What is required:
Output nothing but the lines from the first line of the entries to the line with "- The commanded", inclusive, exactly as they read.

(Source records)
§
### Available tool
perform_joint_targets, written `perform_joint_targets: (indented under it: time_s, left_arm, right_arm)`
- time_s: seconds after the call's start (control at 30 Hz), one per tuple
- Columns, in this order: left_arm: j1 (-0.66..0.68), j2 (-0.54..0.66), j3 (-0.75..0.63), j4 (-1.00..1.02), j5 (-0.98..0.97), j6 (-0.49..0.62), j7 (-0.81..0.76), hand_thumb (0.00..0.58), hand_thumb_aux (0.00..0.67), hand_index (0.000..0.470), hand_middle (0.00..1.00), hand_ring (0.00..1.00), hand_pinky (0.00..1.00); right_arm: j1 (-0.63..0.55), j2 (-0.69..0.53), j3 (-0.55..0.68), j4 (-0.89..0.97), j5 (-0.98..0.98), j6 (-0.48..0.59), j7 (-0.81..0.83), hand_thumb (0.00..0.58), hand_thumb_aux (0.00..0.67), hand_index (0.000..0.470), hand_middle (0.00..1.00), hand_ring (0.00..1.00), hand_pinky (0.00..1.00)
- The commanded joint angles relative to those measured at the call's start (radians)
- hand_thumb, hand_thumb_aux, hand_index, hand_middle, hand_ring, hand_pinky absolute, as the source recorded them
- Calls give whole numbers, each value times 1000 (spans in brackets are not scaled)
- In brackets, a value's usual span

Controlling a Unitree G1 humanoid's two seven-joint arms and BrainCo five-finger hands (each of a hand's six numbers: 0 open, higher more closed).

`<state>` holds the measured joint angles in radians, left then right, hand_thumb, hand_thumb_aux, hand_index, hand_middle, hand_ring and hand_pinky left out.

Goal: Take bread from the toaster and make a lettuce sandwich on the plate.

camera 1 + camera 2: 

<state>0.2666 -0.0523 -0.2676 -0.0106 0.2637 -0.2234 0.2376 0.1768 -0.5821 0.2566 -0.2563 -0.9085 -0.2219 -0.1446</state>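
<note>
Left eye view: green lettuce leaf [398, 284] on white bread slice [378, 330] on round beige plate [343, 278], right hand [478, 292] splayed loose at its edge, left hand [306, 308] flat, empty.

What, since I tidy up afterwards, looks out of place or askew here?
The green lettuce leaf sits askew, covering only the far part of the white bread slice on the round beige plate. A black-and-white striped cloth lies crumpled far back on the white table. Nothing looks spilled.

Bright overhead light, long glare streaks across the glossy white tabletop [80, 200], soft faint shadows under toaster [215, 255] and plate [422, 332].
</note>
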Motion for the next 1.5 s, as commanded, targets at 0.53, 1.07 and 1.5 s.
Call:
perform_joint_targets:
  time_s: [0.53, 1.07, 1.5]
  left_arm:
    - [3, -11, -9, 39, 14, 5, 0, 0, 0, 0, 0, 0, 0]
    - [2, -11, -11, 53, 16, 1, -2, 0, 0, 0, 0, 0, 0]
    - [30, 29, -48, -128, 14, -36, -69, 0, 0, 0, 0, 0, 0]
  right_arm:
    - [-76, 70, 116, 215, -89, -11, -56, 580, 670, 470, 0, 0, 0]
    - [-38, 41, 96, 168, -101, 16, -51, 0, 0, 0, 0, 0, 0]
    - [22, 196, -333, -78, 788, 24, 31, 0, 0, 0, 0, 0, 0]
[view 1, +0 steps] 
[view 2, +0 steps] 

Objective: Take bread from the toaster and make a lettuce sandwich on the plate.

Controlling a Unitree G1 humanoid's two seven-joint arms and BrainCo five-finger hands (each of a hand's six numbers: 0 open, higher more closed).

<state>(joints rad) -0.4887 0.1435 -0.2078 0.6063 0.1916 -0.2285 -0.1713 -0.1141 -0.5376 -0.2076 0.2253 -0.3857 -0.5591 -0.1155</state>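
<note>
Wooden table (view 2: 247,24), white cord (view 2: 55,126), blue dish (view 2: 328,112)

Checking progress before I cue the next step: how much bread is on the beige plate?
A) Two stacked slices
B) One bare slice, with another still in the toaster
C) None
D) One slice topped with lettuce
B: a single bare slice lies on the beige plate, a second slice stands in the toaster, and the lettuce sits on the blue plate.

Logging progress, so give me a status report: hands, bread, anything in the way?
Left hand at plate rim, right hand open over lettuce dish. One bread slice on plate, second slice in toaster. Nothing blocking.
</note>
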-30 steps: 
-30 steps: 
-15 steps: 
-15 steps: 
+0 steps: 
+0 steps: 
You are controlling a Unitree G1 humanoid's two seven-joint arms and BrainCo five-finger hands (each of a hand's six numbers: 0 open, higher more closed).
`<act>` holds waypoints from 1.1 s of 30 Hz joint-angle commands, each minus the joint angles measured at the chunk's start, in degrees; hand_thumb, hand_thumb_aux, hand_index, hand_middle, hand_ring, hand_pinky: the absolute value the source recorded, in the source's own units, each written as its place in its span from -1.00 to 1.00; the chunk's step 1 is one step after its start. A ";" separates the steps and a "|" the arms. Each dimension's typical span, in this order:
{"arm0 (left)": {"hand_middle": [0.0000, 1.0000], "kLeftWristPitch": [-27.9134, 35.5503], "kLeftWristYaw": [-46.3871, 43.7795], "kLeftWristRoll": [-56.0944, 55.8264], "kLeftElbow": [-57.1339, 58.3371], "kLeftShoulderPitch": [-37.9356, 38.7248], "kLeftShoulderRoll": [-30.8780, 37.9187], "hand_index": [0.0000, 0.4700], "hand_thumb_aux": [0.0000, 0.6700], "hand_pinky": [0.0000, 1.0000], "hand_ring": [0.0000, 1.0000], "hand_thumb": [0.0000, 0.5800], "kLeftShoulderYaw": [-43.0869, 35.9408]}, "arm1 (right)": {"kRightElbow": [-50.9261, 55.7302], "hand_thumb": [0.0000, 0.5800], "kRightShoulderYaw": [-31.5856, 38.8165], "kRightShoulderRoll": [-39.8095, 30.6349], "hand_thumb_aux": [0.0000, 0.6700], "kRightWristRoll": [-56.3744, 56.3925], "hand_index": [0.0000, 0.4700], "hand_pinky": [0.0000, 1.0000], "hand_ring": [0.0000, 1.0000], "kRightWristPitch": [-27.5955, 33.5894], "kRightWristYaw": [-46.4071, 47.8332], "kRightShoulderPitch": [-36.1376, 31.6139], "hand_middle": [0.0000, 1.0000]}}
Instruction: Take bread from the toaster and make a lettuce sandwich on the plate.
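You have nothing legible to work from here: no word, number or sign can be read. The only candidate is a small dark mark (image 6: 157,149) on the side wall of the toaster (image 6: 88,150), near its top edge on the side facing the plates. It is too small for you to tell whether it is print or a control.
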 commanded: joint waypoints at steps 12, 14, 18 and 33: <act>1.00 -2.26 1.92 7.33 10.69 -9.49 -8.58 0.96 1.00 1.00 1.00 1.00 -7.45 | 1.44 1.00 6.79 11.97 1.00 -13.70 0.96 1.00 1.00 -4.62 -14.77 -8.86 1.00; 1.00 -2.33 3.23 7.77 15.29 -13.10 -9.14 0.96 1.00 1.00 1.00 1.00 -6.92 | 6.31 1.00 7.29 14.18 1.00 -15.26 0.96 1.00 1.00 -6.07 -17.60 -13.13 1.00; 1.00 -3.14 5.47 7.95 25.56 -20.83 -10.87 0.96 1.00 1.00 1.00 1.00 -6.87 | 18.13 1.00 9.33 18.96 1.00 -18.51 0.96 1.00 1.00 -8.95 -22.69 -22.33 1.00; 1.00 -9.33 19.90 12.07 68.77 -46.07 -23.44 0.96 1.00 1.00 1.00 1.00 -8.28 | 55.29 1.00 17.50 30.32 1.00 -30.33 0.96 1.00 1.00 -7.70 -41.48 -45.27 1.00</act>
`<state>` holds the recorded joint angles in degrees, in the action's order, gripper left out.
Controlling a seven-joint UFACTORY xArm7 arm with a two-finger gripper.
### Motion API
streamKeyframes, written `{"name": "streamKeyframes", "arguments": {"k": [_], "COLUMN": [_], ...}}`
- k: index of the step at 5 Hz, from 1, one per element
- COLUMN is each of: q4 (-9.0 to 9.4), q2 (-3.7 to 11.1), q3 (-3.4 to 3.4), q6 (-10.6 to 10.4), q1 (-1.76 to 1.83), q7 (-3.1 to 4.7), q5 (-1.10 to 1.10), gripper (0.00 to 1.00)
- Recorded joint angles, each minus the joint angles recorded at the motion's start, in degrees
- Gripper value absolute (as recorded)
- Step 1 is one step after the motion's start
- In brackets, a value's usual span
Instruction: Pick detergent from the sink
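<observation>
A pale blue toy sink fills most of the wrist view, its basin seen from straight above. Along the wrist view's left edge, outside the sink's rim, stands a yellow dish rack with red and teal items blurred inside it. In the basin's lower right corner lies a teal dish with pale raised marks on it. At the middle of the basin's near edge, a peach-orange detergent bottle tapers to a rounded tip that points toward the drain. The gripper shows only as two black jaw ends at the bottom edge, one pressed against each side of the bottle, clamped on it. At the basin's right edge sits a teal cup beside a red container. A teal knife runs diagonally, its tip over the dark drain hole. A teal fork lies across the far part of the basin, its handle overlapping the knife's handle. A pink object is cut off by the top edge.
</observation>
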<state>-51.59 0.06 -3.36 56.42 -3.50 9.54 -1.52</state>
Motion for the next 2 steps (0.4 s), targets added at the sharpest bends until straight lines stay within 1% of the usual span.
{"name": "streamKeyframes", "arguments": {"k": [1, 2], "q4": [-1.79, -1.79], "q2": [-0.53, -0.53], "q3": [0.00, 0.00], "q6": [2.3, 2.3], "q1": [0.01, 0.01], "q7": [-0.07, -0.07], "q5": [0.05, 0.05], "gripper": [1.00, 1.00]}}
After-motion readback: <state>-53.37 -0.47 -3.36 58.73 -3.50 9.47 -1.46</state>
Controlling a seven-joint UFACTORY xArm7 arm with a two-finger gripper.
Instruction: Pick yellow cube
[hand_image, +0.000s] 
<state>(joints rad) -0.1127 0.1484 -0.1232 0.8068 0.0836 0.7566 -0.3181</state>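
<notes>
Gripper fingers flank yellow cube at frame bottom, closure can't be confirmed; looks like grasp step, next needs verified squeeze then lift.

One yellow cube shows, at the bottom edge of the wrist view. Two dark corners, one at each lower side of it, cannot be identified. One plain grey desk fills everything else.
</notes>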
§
Completed exercise:
### Available tool
perform_joint_targets, written `perform_joint_targets: (indented under it: time_s, left_arm, right_arm)`
- time_s: seconds after the call's start (control at 30 Hz), one per tuple
- Columns, in this order: left_arm: j1 (-0.66..0.68), j2 (-0.54..0.66), j3 (-0.75..0.63), j4 (-1.00..1.02), j5 (-0.98..0.97), j6 (-0.49..0.62), j7 (-0.81..0.76), hand_thumb (0.00..0.58), hand_thumb_aux (0.00..0.67), hand_index (0.000..0.470), hand_middle (0.00..1.00), hand_ring (0.00..1.00), hand_pinky (0.00..1.00); right_arm: j1 (-0.63..0.55), j2 (-0.69..0.53), j3 (-0.55..0.68), j4 (-0.89..0.97), j5 (-0.98..0.98), j6 (-0.48..0.59), j7 (-0.81..0.83), hand_thumb (0.00..0.58), hand_thumb_aux (0.00..0.67), hand_index (0.000..0.470), hand_middle (0.00..1.00), hand_ring (0.00..1.00), hand_pinky (0.00..1.00)
- The commanded joint angles relative to those measured at the call's start (radians)

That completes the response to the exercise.